Concluderend hebben we de PL-eigenschappen van CdS NB's en NW's onderzocht met behulp van temperatuur- en vermogensafhankelijke PL-spectra. CdS NBs-monster vertoont een meer gedetailleerde spectrale structuur dan CdS NWs-monster bij 20 K. Naarmate de temperatuur stijgt, nemen de intensiteiten van andere emissies (zoals FXA , A 0 X en D 0 X) vervaagde rond 100 K, terwijl SX-emissie (oppervlaktetoestand-gerelateerde exciton-emissie) voornamelijk wordt bepaald door de PL-verbredende SX-emissie, zoals kan worden waargenomen. En we ontdekten dat het exciton-LO-phonon-interactie-effect in CdS NWs-monster zwak is dan dat van CdS NBs, wat de breuk van translatiesymmetrie op lange afstand veroorzaakte.

Het is vermeldenswaard dat de stabiele laseremissie kan worden waargenomen in CdS NBs-monsters bij kamertemperatuur, en de laserdrempel is ongeveer 608,13 mW/cm 2 (gemiddelde vermogensdichtheid). Er zijn echter geen tekenen van laseremissie in het CdS NW-monster. Dit kan te wijten zijn aan de relatief grotere oppervlakte-tot-volumeverhouding die bijwerkingen verhoogt, zoals thermische effecten van de overgang naar een diep oppervlak. Deze resultaten toonden ook aan dat SX-emissie in CdS-nanostructuren een handig en zeer efficiënt kanaal kan zijn voor potentiële laser- en lichtemitterende toepassingen.
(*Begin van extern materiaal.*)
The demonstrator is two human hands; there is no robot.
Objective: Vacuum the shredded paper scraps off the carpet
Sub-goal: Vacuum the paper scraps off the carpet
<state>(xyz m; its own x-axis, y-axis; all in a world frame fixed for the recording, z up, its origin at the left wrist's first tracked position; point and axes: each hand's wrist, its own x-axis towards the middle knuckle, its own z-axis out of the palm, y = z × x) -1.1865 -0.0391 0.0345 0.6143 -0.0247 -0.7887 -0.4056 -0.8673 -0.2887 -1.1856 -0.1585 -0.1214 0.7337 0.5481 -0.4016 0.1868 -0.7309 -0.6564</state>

Beschikbaarheid van gegevens en materialen

De auteurs verklaren dat materialen en gegevens onmiddellijk beschikbaar zijn voor lezers zonder onnodige kwalificaties in overeenkomsten voor materiaaloverdracht. Alle gegevens die in dit onderzoek zijn gegenereerd, zijn opgenomen in dit artikel.

Afkortingen

A 0 X:

Neutrale acceptor gebonden exciton

CCD:

Oplaadapparaat

D 0 X:

Neutrale donorgebonden exciton

DLE:

Diepe emissie

FXA :

Gratis exciton A

LO fonon:

Longitudinaal optisch fonon

NB's:

Nanobanden

NW's:

Nanodraden

PL:

Fotoluminescentie

SX:

Oppervlaktegerelateerde exciton


Nanomaterialen

  1. Analyse van actine en focale adhesieorganisatie in U2OS-cellen op polymeernanostructuren
  2. Afstemming van oppervlaktechemie van polyetheretherketon door gouden coating en plasmabehandeling
  3. De oppervlaktemorfologieën en eigenschappen van ZnO-films afstemmen door het ontwerp van grensvlakken
  4. Elektrospinnen op isolerende ondergronden door de bevochtiging en vochtigheid van het oppervlak te regelen
  5. De koppelingseffecten van oppervlakteplasmonpolaritons en magnetische dipoolresonanties in metamaterialen
  6. Invloed van elastische stijfheid en oppervlakteadhesie op het stuiteren van nanodeeltjes
  7. Oppervlaktenanostructuren gevormd door fasescheiding van metaalzout-polymeer nanocomposietfilm voor antireflectie en superhydrofobe toepassingen
  8. Recente ontwikkelingen in synthetische methoden en toepassingen van zilveren nanostructuren
  9. Oppervlakteslijpdiensten:proces en precisie
  10. Wat is vlakslijpen en waarom is het belangrijk?